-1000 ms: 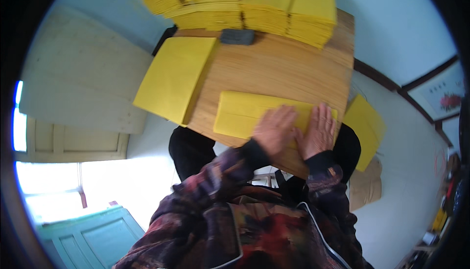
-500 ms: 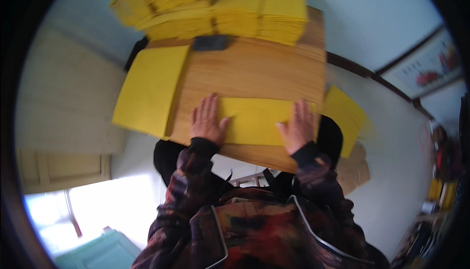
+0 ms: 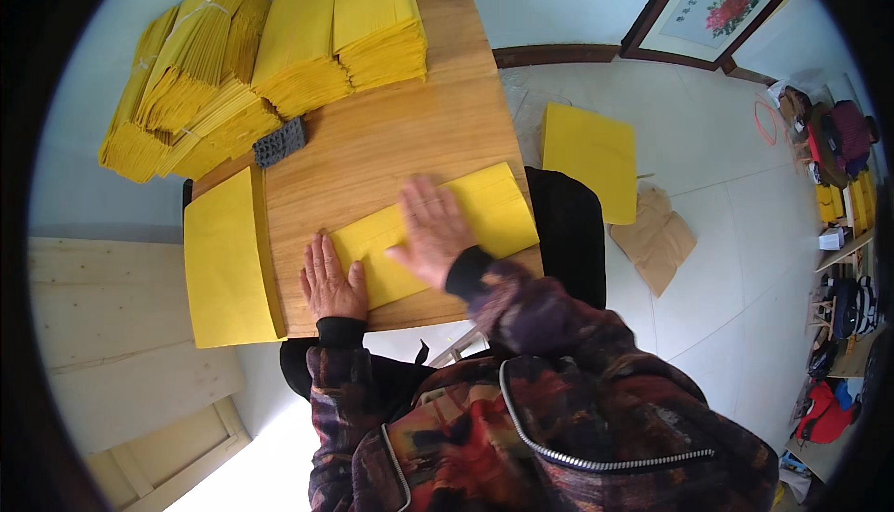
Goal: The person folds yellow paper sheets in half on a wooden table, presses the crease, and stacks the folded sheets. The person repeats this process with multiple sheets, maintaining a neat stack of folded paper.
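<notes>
Both hands lie flat and open — left hand [image 3: 331,281], right hand [image 3: 431,230] — on a long yellow paper envelope [image 3: 438,231] at the wooden bench's [image 3: 410,130] near edge, seemingly mid-fold, with stacked yellow envelopes [image 3: 270,56] at the far edge apparently finished.

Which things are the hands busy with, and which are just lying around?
Busy with:
left hand and right hand, flat on a folded yellow paper
wooden table

Lying around:
yellow paper piles
flat yellow sheet
dark block
yellow sheet on floor
brown paper
</notes>
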Demonstrator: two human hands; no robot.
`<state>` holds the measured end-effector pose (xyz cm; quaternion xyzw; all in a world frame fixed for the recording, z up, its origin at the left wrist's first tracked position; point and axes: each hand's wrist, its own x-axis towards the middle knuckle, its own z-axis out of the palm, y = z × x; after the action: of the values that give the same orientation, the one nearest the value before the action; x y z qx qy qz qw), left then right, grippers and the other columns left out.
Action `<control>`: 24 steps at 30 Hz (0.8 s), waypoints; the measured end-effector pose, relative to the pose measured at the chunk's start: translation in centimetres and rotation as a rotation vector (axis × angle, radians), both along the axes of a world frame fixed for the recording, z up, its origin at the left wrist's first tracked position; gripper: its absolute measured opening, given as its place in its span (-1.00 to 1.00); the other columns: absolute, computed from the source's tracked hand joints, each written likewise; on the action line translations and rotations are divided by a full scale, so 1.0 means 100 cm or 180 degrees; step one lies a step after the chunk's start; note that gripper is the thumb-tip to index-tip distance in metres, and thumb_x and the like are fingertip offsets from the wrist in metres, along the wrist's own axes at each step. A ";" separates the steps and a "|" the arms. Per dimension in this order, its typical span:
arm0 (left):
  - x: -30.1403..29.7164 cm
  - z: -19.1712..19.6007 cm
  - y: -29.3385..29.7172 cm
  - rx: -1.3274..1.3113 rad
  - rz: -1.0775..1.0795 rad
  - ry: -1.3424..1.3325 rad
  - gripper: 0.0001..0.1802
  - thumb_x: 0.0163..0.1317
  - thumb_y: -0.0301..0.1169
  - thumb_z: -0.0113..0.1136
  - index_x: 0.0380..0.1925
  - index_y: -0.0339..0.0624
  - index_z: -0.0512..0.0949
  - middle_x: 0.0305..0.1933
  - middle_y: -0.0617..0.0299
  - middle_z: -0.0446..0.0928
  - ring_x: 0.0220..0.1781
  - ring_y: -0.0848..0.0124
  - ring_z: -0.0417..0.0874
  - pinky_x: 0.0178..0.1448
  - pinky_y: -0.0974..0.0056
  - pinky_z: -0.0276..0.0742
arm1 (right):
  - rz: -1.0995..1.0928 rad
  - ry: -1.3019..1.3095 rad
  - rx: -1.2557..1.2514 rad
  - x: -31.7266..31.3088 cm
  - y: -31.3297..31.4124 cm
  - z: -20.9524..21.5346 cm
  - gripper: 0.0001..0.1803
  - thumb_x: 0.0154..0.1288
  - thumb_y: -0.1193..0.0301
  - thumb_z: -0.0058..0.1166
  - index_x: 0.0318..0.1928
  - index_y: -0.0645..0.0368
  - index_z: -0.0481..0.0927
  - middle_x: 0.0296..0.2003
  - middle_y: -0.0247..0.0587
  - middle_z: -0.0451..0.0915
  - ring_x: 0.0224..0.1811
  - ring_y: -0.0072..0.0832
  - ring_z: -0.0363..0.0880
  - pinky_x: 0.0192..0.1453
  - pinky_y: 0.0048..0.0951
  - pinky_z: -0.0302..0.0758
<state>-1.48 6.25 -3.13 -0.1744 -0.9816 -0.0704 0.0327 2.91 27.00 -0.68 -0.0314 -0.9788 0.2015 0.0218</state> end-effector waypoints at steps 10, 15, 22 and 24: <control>0.000 0.008 0.005 -0.0025 0.0135 -0.0127 -0.24 0.26 -0.01 -0.03 0.40 -0.05 0.06 0.51 0.22 0.01 0.53 0.23 -0.02 0.51 0.00 -0.17 | -0.0804 -0.0525 0.0331 0.034 0.100 0.020 -0.07 0.24 -0.10 -0.04 0.39 0.30 0.02 0.46 -0.04 -0.09 0.52 -0.19 -0.20 0.51 -0.04 -0.23; 0.002 0.010 0.006 0.0036 0.0130 -0.0125 -0.24 0.26 -0.01 -0.04 0.40 -0.06 0.07 0.51 0.22 0.01 0.53 0.22 -0.02 0.51 0.00 -0.17 | 0.0107 0.0116 0.0124 0.020 0.015 0.017 -0.21 0.28 0.04 -0.02 0.36 0.27 0.14 0.42 -0.02 0.03 0.50 -0.17 -0.13 0.49 -0.01 -0.17; 0.000 0.013 0.009 0.0009 0.0091 -0.0106 -0.24 0.25 -0.03 -0.01 0.39 -0.08 0.08 0.50 0.20 0.03 0.52 0.22 -0.01 0.50 0.00 -0.15 | 0.0382 0.0168 0.0050 0.004 -0.007 -0.001 -0.20 0.28 -0.03 -0.11 0.35 0.30 0.17 0.43 -0.03 0.03 0.51 -0.19 -0.17 0.51 -0.05 -0.22; 0.001 0.012 0.008 0.0048 0.0136 -0.0094 -0.23 0.24 -0.02 0.01 0.39 -0.08 0.09 0.49 0.20 0.04 0.52 0.22 0.00 0.50 0.00 -0.14 | -0.0118 0.0145 0.0263 0.018 0.036 -0.002 -0.13 0.27 -0.08 -0.10 0.38 0.29 0.10 0.44 -0.03 -0.03 0.52 -0.18 -0.20 0.51 -0.06 -0.22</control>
<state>-1.40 7.08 -1.94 -0.1521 -0.9849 -0.0796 0.0210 4.69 30.55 -0.89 -0.0440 -0.9847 0.1611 0.0491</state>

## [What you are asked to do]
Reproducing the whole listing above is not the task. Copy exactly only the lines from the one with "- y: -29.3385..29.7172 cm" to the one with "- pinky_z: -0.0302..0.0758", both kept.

## [Task output]
  - y: -29.3385..29.7172 cm
  - rx: -1.3274..1.3113 rad
  - rz: -1.0775..1.0795 rad
  - ry: -1.3424..1.3325 rad
  - gripper: 0.0001..0.1802
  - thumb_x: 0.0163..0.1317
  - thumb_y: -0.0301..0.1169
  - thumb_z: -0.0113..0.1136
  - index_x: 0.0380..0.1925
  - index_y: -0.0339..0.0624
  - index_z: -0.0512..0.0949
  - middle_x: 0.0305..0.1933
  - middle_y: -0.0617..0.0299
  - middle_z: -0.0446..0.0928
  - ring_x: 0.0220..0.1781
  - ring_y: -0.0848..0.0124
  - ring_z: -0.0417..0.0874
  - pinky_x: 0.0178..0.1448
  - pinky_y: -0.0974..0.0056
  - pinky_z: -0.0276..0.0742
arm1 (right):
  - rz: -1.0995..1.0928 rad
  - ry: -1.3019..1.3095 rad
  - rx: -1.2557..1.2514 rad
  - x: -31.7266..31.3088 cm
  - y: -31.3297..31.4124 cm
  - z: -20.9524..21.5346 cm
  - gripper: 0.0001..0.1803
  - thumb_x: 0.0154..0.1288
  - thumb_y: -0.1193..0.0301
  - thumb_z: -0.0058..0.1166
  - index_x: 0.0318..0.1928
  - index_y: -0.0645..0.0368
  - index_z: -0.0481..0.0927
  - middle_x: 0.0296..0.2003
  - middle_y: -0.0247..0.0587
  - middle_z: -0.0451..0.0915
  - ring_x: 0.0224..0.1811
  - ring_y: -0.0072..0.0832
  - ring_z: -0.0363..0.0880
  - pinky_x: 0.0192..0.1453
  - pinky_y: 0.0048..0.0951
  - pinky_z: -0.0302..0.0758

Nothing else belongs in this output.